When it comes to the 26 September constitutional referendum in Azerbaijan, I don’t believe that the OSCE Parliamentary Assembly was ever invited to observe this. In any event, we generally do not observe referenda, focusing our resources instead particularly on parliamentary elections.
Q. What are the OSCE PA’s plans about contributing to the settlement of the Armenia-Azerbaijan Nagorno-Karabakh conflict? Are you thinking of organizing a meeting between parliamentarians from both sides?
A. As I have stated on numerous occasions, there is no military solution to the conflict. I have urged all sides to stop aggressive rhetoric and to make space for more constructive efforts for peace, expressing support in particular for the Minsk Process. In this regard, the PA can play an important role by facilitating meaningful dialogue on the parliamentary level, which ultimately can build trust and promote confidence-building measures.

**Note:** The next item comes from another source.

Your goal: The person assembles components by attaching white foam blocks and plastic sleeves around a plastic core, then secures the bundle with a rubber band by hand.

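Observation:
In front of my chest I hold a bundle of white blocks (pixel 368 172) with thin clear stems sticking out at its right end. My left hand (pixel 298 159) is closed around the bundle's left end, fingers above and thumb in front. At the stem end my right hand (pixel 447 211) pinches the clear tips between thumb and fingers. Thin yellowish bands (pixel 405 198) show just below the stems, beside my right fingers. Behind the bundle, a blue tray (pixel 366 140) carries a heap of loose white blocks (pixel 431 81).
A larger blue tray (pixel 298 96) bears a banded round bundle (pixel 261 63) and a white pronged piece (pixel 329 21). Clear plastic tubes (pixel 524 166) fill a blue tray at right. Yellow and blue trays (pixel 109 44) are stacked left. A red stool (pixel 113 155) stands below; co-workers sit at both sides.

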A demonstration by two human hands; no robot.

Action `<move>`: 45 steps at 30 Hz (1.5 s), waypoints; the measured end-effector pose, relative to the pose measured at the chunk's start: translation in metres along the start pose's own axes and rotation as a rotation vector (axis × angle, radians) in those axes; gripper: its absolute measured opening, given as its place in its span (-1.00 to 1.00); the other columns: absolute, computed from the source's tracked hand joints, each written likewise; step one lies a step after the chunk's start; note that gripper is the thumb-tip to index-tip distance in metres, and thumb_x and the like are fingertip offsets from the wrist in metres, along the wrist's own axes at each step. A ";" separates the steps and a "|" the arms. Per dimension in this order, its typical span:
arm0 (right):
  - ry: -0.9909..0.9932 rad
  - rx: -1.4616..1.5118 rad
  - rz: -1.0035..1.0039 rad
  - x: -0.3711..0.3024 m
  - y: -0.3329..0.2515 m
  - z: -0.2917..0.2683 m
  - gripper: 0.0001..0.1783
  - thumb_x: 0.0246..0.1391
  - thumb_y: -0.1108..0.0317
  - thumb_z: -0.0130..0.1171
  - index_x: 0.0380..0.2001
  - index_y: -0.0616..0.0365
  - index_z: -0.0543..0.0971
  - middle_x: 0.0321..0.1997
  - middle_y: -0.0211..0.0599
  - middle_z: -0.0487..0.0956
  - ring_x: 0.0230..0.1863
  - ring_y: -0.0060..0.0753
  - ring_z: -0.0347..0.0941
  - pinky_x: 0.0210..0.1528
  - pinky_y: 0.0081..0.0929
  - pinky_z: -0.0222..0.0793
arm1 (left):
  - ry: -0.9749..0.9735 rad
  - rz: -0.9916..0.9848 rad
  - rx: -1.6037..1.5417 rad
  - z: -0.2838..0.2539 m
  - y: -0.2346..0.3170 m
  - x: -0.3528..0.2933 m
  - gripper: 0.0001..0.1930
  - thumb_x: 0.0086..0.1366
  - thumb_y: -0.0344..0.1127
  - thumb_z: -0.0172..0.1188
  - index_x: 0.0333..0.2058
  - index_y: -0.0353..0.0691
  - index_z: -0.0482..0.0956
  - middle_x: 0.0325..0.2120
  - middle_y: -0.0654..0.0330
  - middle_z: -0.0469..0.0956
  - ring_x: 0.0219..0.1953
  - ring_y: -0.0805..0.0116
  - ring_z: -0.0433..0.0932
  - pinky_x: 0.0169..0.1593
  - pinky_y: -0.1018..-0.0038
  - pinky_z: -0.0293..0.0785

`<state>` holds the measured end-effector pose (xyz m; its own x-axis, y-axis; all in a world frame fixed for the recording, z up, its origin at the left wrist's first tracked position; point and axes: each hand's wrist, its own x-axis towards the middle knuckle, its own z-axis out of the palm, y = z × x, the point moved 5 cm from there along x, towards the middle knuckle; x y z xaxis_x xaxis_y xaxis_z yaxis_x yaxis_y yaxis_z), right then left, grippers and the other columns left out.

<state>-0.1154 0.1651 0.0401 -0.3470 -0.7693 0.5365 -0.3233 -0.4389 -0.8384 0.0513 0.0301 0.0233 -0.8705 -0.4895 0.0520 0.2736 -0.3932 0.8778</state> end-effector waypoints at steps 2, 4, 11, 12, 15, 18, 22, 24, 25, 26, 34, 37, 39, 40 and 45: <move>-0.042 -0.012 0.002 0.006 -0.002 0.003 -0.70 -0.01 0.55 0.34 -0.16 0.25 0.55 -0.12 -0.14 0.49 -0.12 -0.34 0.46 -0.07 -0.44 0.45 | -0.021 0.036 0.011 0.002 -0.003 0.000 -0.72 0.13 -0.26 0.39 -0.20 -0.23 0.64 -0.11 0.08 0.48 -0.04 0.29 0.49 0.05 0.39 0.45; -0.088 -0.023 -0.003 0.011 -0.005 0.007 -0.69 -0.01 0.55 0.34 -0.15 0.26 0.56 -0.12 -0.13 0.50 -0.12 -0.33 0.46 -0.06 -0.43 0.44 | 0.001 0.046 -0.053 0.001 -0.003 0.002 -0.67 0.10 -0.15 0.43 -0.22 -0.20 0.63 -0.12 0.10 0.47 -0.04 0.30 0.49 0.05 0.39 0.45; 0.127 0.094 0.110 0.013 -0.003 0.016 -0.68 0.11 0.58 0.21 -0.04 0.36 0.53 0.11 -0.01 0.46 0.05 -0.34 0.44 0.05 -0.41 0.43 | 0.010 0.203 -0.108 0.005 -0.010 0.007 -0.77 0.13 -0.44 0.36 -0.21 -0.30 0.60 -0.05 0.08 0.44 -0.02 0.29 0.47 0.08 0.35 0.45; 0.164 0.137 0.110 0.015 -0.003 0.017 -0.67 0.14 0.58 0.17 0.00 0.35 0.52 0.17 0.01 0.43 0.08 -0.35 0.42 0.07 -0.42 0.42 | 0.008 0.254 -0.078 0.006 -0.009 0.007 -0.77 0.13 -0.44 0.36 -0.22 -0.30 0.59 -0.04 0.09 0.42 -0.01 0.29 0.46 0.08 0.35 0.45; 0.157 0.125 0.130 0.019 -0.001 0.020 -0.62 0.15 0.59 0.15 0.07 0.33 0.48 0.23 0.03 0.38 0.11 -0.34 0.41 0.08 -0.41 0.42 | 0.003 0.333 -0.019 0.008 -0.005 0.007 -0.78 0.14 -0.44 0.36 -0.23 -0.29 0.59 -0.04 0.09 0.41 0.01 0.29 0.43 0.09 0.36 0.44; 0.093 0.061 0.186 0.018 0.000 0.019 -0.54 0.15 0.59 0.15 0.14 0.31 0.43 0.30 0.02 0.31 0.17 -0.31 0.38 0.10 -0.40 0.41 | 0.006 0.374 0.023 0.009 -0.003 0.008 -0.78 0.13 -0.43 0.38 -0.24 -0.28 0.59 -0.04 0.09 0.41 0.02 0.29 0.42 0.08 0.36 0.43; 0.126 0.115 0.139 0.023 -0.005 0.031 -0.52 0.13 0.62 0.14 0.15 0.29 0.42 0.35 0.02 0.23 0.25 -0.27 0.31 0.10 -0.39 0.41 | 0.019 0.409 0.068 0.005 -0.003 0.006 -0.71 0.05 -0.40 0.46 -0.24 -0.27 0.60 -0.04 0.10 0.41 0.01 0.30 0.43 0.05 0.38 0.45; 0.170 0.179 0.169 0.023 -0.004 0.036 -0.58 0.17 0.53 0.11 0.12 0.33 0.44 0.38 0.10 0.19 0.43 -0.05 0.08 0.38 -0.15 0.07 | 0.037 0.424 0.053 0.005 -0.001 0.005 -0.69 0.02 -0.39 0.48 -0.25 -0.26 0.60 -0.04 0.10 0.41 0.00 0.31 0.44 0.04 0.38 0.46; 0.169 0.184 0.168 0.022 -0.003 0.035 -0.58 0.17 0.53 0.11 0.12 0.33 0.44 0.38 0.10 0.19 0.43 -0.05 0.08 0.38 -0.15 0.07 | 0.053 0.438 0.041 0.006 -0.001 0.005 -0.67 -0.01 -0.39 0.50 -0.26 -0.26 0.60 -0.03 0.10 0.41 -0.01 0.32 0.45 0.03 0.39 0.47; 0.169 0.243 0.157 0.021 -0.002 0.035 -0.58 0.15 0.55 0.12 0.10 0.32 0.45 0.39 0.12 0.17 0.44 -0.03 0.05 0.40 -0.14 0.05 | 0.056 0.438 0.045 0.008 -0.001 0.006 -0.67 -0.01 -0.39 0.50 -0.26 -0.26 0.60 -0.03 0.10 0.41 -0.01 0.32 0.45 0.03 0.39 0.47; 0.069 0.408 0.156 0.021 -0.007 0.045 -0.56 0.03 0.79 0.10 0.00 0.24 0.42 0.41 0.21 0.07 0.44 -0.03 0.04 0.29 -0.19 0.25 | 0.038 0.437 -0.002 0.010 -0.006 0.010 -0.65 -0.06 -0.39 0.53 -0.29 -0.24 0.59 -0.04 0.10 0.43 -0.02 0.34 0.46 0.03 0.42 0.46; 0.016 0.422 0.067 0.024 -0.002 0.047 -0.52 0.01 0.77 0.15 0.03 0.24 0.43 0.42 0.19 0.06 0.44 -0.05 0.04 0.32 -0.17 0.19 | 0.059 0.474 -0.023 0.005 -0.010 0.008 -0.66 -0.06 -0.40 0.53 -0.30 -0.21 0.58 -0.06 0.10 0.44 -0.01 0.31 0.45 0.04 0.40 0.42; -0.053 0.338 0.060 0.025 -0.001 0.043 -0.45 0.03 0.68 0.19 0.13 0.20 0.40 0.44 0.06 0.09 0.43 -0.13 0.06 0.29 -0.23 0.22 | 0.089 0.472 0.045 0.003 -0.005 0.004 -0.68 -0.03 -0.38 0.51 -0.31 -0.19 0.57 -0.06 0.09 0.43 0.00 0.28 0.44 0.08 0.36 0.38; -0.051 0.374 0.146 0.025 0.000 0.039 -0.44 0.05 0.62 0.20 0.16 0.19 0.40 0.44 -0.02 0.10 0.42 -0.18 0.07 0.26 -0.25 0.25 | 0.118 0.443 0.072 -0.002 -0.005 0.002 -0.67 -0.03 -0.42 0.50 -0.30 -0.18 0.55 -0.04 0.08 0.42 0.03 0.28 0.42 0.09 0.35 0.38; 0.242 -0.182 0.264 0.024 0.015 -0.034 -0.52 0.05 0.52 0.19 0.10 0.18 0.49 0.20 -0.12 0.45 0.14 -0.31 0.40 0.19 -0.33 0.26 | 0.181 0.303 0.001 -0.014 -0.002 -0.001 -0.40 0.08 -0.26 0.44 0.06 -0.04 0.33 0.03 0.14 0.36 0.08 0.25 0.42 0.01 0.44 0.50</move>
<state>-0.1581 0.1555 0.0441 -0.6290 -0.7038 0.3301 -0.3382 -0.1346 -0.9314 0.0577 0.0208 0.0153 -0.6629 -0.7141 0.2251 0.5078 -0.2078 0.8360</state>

There are some concrete ideas and I'll inform the broader public as soon as we come closer to their fulfillment.
Q. In your previous interviews you had expressed your intention to visit Nagorno-Karabakh. Do you have any plans about realizing it or paying a visit to the region in the near future?
A. I have nothing to report on this right now. In general terms I think it is useful for those that are actively involved in efforts for peace to personally see the situation on the ground. I would only move forward with visiting the Nagorno-Karabakh region if it can be arranged through the appropriate channels, with the agreement of the authorities both in Baku and Yerevan, and if this would be an actual contribution to ongoing efforts.